§ **What is being asked**:
For this exercise, retype all the data exactly and exclude every image.

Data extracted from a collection
<<<<

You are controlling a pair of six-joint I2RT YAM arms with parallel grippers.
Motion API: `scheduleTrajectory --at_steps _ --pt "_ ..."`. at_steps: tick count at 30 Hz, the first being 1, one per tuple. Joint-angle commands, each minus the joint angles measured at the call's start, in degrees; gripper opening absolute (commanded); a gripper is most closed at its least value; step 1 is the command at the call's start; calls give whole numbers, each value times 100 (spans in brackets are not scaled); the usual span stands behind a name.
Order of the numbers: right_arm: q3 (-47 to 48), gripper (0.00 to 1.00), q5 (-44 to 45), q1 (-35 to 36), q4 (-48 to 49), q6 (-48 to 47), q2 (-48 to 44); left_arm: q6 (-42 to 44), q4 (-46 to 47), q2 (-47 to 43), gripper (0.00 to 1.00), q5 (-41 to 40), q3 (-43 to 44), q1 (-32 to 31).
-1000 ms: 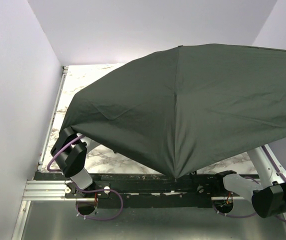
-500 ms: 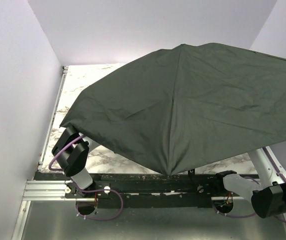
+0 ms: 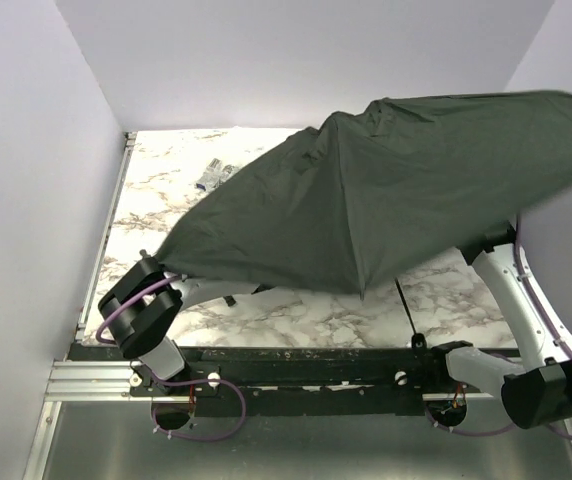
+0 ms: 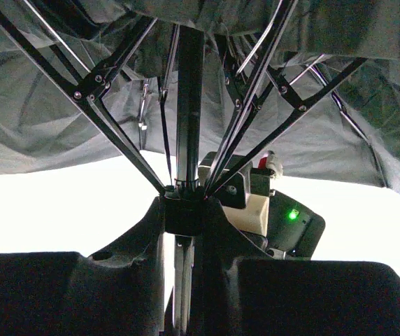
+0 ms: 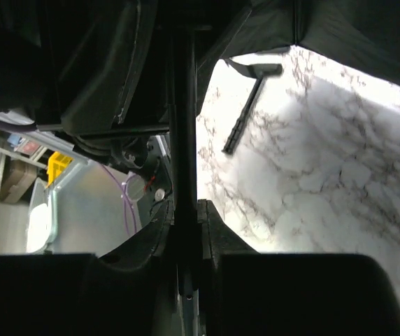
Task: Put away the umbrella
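Note:
The umbrella's dark grey-green canopy [image 3: 396, 190] hangs half-collapsed over the middle and right of the marble table [image 3: 296, 325], hiding both grippers in the top view. In the left wrist view, my left gripper [image 4: 184, 213] is shut on the umbrella's black runner and shaft [image 4: 188, 105], where the metal ribs [image 4: 109, 115] fan out under the fabric. In the right wrist view, my right gripper [image 5: 185, 210] is shut on the thin black shaft [image 5: 182, 105]. The knob handle is out of view.
A small black-handled tool [image 3: 406, 305] lies on the marble near the front right, and it also shows in the right wrist view [image 5: 245, 115]. A small clear object [image 3: 212, 176] lies at the back left. Purple walls stand close on the left, back and right.
The canopy has folded inward and pulled up and to the right. This uncovers the left and front of the table, the black-handled tool and the right arm's forearm.

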Motion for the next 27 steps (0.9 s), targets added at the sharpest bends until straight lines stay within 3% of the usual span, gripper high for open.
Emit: scheduleTrajectory --at_steps 1,8,12,19,27 --pt "391 1 1060 -257 317 -393 253 -375 240 226 0 82 -562 -748" --pt "255 1 441 -257 261 -534 366 -260 136 280 0 -162 -322 -908" --pt "148 29 348 -257 -121 -957 179 70 -232 -192 0 -630 -369 -689" --pt "65 60 199 -257 -899 -1593 -86 576 -975 -528 0 -650 414 214" --pt "-360 66 -355 -248 -1757 -2186 -69 996 -1458 -218 0 -782 1649 884"
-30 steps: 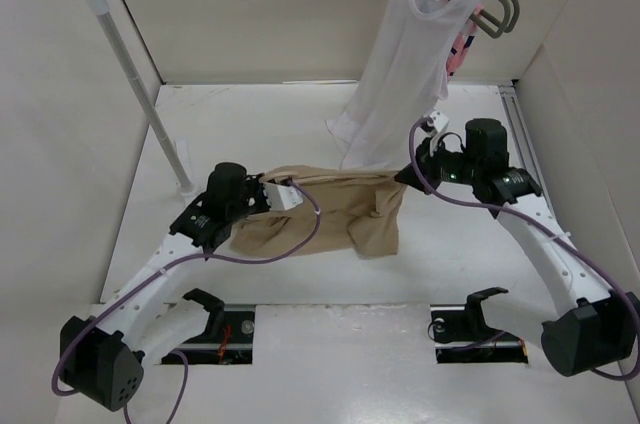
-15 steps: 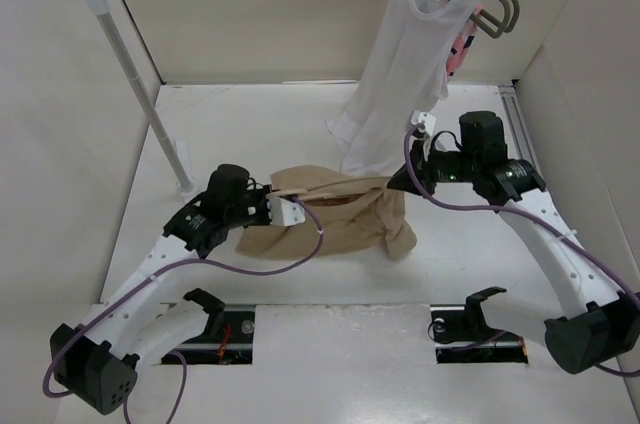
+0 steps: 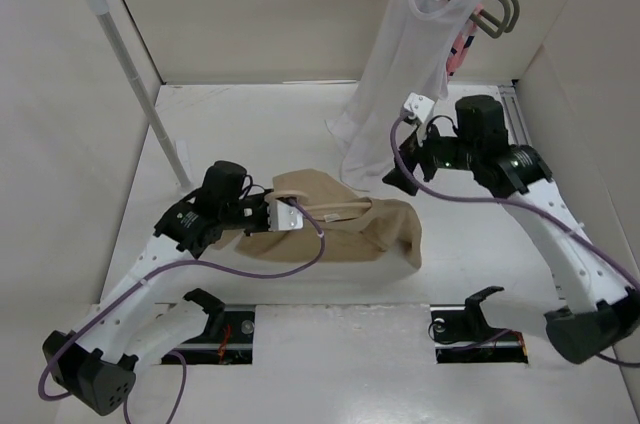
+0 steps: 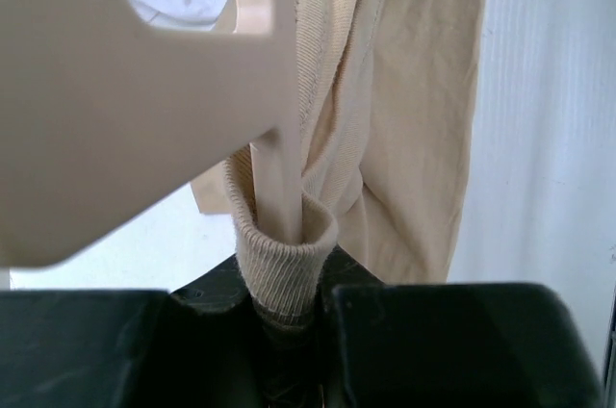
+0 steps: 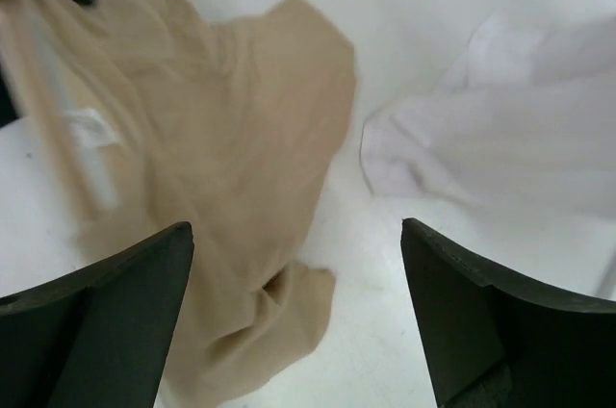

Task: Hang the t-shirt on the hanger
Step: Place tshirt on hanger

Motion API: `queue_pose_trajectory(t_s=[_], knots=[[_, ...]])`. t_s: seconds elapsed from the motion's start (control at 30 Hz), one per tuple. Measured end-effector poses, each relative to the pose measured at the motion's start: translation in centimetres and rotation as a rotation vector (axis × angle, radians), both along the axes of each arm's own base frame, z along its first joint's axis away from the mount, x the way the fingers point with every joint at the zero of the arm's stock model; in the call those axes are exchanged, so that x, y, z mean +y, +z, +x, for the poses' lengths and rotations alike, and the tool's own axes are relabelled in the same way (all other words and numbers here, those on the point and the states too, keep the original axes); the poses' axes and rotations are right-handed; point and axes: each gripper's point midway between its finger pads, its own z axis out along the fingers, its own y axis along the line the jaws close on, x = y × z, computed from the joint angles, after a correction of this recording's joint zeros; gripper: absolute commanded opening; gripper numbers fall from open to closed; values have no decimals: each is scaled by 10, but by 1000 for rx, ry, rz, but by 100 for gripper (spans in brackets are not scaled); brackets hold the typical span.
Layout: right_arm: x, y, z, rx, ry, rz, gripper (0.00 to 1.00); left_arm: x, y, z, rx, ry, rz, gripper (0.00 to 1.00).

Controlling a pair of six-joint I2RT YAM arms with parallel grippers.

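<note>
Two jaws of the left gripper [image 4: 284,304] are clamped on the hanger [image 4: 273,163], a thin pale peach bar, with the ribbed collar of the t-shirt [image 3: 352,230] bunched round it. Tan and plain, the shirt lies crumpled on the table [image 3: 250,134] between the arms. The right gripper [image 5: 296,235] hovers spread wide, empty, beside the white tank top [image 3: 400,74].

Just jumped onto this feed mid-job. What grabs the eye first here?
The tan t-shirt lies bunched mid-table, and the left gripper is shut on its ribbed collar with the pale hanger threaded through it. The right gripper hangs open above the shirt's far end, holding nothing. Behind it, a white tank top hangs from a grey-green hanger at the back right, its hem reaching the table.
</note>
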Motion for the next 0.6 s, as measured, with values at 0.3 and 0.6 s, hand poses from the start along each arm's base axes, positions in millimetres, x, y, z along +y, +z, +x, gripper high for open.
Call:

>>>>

§ **Response**:
You are controlling a pair of six-joint I2RT YAM arms with parallel grippers.
Motion API: `scheduleTrajectory --at_steps _ --pt "_ ..."`. at_steps: tick count at 30 Hz, the first being 1, one per tuple. Joint-angle commands, each minus the joint angles measured at the call's start, in degrees; gripper opening absolute (commanded); a gripper is most closed at its least value; step 1 is the command at the call's start; calls give whole numbers, each value times 100 (spans in brackets are not scaled); the usual span stands behind a name.
Order of the numbers: right_arm: q3 (-47 to 48), gripper (0.00 to 1.00), q5 (-44 to 45), q1 (-35 to 36), q4 (-48 to 49), q6 (-48 to 47), q2 (-48 to 44); left_arm: q6 (-42 to 44), q4 (-46 to 47), q2 (-47 to 43), gripper (0.00 to 1.00), q5 (-41 to 40), q3 (-43 to 44), q1 (-32 to 31).
-1000 ms: 
-500 ms: 
+0 ms: 
+0 ms: 
+0 ms: 
Task: Put away the umbrella
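Note:
The umbrella's dark grey-green canopy [image 3: 396, 190] hangs half-collapsed over the middle and right of the marble table [image 3: 296, 325], hiding both grippers in the top view. In the left wrist view, my left gripper [image 4: 184, 213] is shut on the umbrella's black runner and shaft [image 4: 188, 105], where the metal ribs [image 4: 109, 115] fan out under the fabric. In the right wrist view, my right gripper [image 5: 185, 210] is shut on the thin black shaft [image 5: 182, 105]. The knob handle is out of view.
A small black-handled tool [image 3: 406, 305] lies on the marble near the front right, and it also shows in the right wrist view [image 5: 245, 115]. A small clear object [image 3: 212, 176] lies at the back left. Purple walls stand close on the left, back and right.
The canopy has folded inward and pulled up and to the right. This uncovers the left and front of the table, the black-handled tool and the right arm's forearm.
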
Motion for the next 27 steps (0.9 s), targets added at the sharpest bends until straight lines stay within 3% of the usual span, gripper high for open.
Emit: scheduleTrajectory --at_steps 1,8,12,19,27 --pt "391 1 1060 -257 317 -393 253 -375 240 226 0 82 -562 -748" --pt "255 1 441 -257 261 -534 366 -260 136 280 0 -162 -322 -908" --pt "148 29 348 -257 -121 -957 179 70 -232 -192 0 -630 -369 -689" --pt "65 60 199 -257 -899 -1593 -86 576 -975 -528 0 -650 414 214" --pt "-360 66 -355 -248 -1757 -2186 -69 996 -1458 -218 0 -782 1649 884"
-30 steps: 
-15 steps: 
+0 steps: 
+0 steps: 
+0 steps: 

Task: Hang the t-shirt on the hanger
Step: Place tshirt on hanger

Motion API: `queue_pose_trajectory(t_s=[_], knots=[[_, ...]])`. t_s: seconds elapsed from the motion's start (control at 30 Hz), one per tuple. Measured end-effector poses, each relative to the pose measured at the motion's start: translation in centimetres and rotation as a rotation vector (axis × angle, radians), both along the axes of each arm's own base frame, z along its first joint's axis away from the mount, x the way the fingers point with every joint at the zero of the arm's stock model; in the call those axes are exchanged, so that x, y, z mean +y, +z, +x, for the poses' lengths and rotations alike, and the tool's own axes are relabelled in the same way (all other words and numbers here, those on the point and the states too, keep the original axes); the poses' axes and rotations are right-handed; point and axes: each gripper's point midway between its finger pads, its own z axis out along the fingers, its own y axis along the line the jaws close on, x = y × z, computed from the joint angles, after a correction of this recording's joint zeros; gripper: absolute commanded opening; gripper numbers fall from open to closed; values have no decimals: each is scaled by 10, but by 1000 for rx, ry, rz, but by 100 for gripper (spans in brackets are not scaled); brackets hold the typical span.
Layout: right_arm: x, y, z, rx, ry, rz, gripper (0.00 to 1.00); left_arm: x, y, z, rx, ry, rz, gripper (0.00 to 1.00).

Controlling a pair of six-joint I2RT YAM arms with parallel grippers.

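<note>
Two jaws of the left gripper [image 4: 284,304] are clamped on the hanger [image 4: 273,163], a thin pale peach bar, with the ribbed collar of the t-shirt [image 3: 352,230] bunched round it. Tan and plain, the shirt lies crumpled on the table [image 3: 250,134] between the arms. The right gripper [image 5: 296,235] hovers spread wide, empty, beside the white tank top [image 3: 400,74].

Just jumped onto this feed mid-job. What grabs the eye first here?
The tan t-shirt lies bunched mid-table, and the left gripper is shut on its ribbed collar with the pale hanger threaded through it. The right gripper hangs open above the shirt's far end, holding nothing. Behind it, a white tank top hangs from a grey-green hanger at the back right, its hem reaching the table.
</note>
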Motion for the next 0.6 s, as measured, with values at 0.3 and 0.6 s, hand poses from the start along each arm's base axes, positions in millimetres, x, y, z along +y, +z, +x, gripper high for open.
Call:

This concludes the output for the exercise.